How can AI Help Inform Real-world Policy Design in the Future?

Optimizing economic and public policy is critical to address socioeconomic issues that affect us all, like equality, productivity, and wellness. However, policy design is challenging in real-world scenarios. Policymakers need to consider multiple objectives, policy levers, and how people might respond to new policies. In our research, we ask:

How can we use AI to design effective and fair policy?

At Salesforce Research, we believe that business is the greatest platform for change. We developed the AI Economist framework to apply AI to economic policy design and use AI to improve social good.
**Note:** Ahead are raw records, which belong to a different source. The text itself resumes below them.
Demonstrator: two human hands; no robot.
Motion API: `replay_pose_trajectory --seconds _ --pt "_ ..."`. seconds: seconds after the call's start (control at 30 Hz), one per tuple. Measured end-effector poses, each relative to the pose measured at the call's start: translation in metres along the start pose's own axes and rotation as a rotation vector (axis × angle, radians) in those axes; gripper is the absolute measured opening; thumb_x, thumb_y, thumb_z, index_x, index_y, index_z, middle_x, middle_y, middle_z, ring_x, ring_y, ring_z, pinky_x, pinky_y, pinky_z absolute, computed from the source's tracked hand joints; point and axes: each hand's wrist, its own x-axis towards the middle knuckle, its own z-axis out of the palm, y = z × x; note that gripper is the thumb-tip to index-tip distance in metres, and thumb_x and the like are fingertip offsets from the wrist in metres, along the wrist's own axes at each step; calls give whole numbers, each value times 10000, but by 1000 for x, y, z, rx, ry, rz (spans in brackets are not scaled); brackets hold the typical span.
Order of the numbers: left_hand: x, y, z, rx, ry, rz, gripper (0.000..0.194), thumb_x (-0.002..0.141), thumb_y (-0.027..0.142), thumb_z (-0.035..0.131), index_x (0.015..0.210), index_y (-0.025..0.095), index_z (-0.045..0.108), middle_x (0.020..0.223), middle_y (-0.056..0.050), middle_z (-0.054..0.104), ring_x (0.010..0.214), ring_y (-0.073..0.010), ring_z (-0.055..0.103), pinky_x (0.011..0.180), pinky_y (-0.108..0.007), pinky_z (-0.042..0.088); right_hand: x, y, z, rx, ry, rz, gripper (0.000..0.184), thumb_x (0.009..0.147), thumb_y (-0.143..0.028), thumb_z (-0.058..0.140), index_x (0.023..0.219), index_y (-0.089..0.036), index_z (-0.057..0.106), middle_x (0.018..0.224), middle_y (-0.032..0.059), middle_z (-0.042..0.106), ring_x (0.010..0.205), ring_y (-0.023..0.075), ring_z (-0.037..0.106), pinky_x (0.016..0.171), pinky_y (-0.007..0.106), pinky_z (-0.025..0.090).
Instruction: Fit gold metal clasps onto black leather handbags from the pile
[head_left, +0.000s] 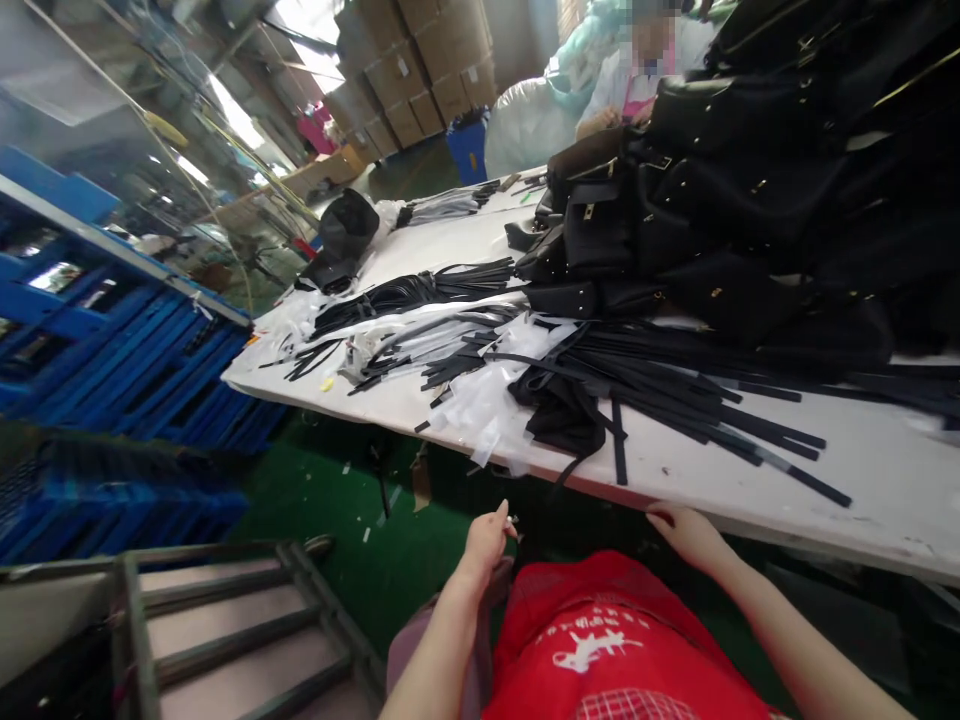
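Observation:
My left hand (487,540) hangs in front of the table's near edge, its fingers curled closed. A small whitish bit shows at the fingertips, too small to name. My right hand (681,532) is at the table's front edge, with the fingers bent together; whether anything is in them is hidden. Closest to both hands on the white table (885,490) lie long black straps (697,400), spread in a loose bundle. Beside them are a crumpled black cloth piece (566,410) and thin clear plastic scraps (480,405).
Black bags (720,210) are heaped at the table's right, with a person (637,80) behind them. More strap bundles (420,295) lie farther left. Blue pallets (127,370) stand at the left, near a slatted rack (240,630). Cardboard boxes (405,70) are stacked behind.

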Motion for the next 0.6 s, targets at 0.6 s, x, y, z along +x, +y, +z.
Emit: replay_pose_trajectory --seconds 0.6 --pt "129 -17 -147 238 -151 -94 356 766 101 651 1120 69 623 863 -123 764 884 -221 714 886 -349 525 61 -156 232 209 -339 218 227 866 -197 516 866 -174 741 890 88 743 855 225 699 740 281 479"
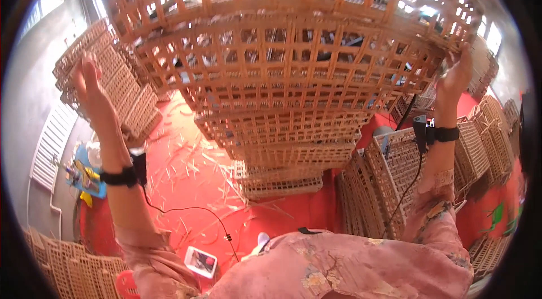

The AI Economist framework designs policies using two-level reinforcement learning and data-driven simulations. We first showed how to learn AI income tax policies that improve equality and productivity (see this blog post).

We’ve worked on extending our framework and applying it to a new use case: responding to pandemics, like COVID-19.

Our project showcases how AI could be used for policy making in the future. This will also require further developing our framework. Key required features and benefits of using AI for policy design include:

  • Simulating complex economies. The simulation should model the right economic processes that are relevant to the policy objective.
  • Fitting to real data. The simulation should be grounded in real data.
  • Using multiple policy levers. The framework can include different types of policy choices, e.g., taxes, subsidies, closures, etc. Reinforcement learning can optimize any type of policy.
  • Considering many policy objectives. The policy designer can include any metric of interest into the policy objective, and these do not need to be analytic or differentiable.
  • Finding strategic equilibria. Optimal policies should consider how economic agents respond to (changes in) policy.
  • Emulating human-like behavior. Economic agents should behave and respond like humans.
  • Being robust. The performance of learned policies should be robust to differences between the simulation and the real world.
  • Explaining decisions. The causal factors for policy decisions should be explainable.
  • Being implementable. The behavior of policies should be simple and consistent enough to be applicable in the world.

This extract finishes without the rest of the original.